### [What to produce]
Please write out the data that follows, word for word.
(Raw data)
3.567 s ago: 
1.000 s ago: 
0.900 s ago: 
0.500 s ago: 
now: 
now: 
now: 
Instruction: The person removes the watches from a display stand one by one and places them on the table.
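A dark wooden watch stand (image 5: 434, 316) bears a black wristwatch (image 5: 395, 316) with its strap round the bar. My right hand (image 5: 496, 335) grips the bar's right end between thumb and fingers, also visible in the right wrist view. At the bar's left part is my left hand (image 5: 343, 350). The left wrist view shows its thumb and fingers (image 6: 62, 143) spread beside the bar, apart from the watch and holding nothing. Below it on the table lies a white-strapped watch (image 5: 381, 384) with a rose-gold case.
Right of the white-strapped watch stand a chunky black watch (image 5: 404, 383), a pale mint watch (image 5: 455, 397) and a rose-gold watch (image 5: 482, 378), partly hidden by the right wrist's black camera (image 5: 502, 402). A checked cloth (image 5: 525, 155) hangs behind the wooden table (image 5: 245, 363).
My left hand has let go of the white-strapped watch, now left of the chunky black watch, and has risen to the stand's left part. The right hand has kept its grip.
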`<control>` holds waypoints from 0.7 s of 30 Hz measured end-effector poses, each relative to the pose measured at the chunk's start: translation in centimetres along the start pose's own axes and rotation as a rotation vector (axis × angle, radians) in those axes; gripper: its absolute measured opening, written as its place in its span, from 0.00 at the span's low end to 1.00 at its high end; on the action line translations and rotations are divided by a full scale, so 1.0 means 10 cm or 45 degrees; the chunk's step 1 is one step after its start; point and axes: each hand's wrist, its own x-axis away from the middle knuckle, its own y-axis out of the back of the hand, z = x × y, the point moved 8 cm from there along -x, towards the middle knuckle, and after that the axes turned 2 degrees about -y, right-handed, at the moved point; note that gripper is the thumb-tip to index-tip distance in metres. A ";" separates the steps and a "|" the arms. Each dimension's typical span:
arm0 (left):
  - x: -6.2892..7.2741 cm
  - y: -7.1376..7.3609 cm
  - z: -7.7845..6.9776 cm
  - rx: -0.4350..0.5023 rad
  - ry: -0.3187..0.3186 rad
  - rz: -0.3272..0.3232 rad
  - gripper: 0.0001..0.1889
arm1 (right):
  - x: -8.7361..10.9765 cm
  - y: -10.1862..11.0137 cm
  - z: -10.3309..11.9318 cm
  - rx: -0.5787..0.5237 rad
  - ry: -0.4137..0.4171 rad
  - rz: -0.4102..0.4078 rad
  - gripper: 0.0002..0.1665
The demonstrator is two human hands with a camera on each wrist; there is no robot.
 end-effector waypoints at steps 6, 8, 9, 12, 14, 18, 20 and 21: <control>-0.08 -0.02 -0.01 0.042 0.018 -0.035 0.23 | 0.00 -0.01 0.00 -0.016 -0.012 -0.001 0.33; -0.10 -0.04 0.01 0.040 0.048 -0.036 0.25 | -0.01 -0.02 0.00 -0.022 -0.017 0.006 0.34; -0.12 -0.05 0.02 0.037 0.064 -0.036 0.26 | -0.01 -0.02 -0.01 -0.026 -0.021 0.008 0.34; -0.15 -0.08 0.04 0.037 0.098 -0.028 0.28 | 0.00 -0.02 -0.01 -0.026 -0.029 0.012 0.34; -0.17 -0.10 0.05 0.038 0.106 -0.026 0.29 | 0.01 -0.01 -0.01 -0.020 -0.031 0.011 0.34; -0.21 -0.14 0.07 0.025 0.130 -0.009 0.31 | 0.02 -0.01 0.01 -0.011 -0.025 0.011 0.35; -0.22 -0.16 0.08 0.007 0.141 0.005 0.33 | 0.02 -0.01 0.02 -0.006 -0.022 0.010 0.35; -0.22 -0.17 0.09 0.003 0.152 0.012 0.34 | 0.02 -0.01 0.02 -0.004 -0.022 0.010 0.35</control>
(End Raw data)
### [Exercise output]
3.567 s ago: 
1.000 s ago: 
0.900 s ago: 
0.500 s ago: 
now: 
now: 
now: 
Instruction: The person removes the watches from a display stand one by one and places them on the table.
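A dark wooden watch stand (image 5: 434, 316) bears a black wristwatch (image 5: 395, 316) with its strap round the bar. My right hand (image 5: 496, 335) grips the bar's right end between thumb and fingers, also visible in the right wrist view. At the bar's left part is my left hand (image 5: 343, 350). The left wrist view shows its thumb and fingers (image 6: 62, 143) spread beside the bar, apart from the watch and holding nothing. Below it on the table lies a white-strapped watch (image 5: 381, 384) with a rose-gold case.
Right of the white-strapped watch stand a chunky black watch (image 5: 404, 383), a pale mint watch (image 5: 455, 397) and a rose-gold watch (image 5: 482, 378), partly hidden by the right wrist's black camera (image 5: 502, 402). A checked cloth (image 5: 525, 155) hangs behind the wooden table (image 5: 245, 363).
My left hand has let go of the white-strapped watch, now left of the chunky black watch, and has risen to the stand's left part. The right hand has kept its grip.
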`<control>` holds waypoints from 0.7 s of 30 Hz measured end-effector poses, each relative to the pose measured at the chunk's start: translation in centimetres along the start pose's own axes and rotation as a rotation vector (axis × angle, radians) in those axes; gripper: its absolute measured opening, written as its place in its span, from 0.00 at the span's low end to 1.00 at its high end; on the action line translations and rotations are divided by a full scale, so 1.0 means 10 cm or 45 degrees; the chunk's step 1 is one step after its start; point and axes: each hand's wrist, its own x-axis away from the middle knuckle, its own y-axis out of the back of the hand, z = x × y, the point moved 8 cm from there along -x, towards the middle knuckle, and after that the axes turned 2 degrees about -y, right-handed, at the moved point; note that gripper is the thumb-tip to index-tip distance in metres. A ";" separates the steps and a "|" the arms. Each dimension's typical span:
arm0 (left):
  - x: -6.2892..7.2741 cm
  - y: -7.1376..7.3609 cm
  - z: -7.7845..6.9776 cm
  - rx: -0.4350..0.5023 rad
  - ry: -0.3187..0.3186 rad
  - rz: -0.3272..0.3232 rad
  - gripper: 0.0001..0.1889
arm1 (right):
  - x: -8.7361..10.9765 cm
  - y: -10.1862..11.0137 cm
  - z: -10.3309..11.9318 cm
  - rx: -0.5787..0.5237 rad
  - ry: -0.4137..0.4171 rad
  - rz: -0.4102..0.4078 rad
  - gripper: 0.0002..0.1665
The demonstrator is two human hands with a camera on each wrist; there is no robot.
 end-effector waypoints at steps 6, 8, 9, 12, 14, 18, 20 and 21: <control>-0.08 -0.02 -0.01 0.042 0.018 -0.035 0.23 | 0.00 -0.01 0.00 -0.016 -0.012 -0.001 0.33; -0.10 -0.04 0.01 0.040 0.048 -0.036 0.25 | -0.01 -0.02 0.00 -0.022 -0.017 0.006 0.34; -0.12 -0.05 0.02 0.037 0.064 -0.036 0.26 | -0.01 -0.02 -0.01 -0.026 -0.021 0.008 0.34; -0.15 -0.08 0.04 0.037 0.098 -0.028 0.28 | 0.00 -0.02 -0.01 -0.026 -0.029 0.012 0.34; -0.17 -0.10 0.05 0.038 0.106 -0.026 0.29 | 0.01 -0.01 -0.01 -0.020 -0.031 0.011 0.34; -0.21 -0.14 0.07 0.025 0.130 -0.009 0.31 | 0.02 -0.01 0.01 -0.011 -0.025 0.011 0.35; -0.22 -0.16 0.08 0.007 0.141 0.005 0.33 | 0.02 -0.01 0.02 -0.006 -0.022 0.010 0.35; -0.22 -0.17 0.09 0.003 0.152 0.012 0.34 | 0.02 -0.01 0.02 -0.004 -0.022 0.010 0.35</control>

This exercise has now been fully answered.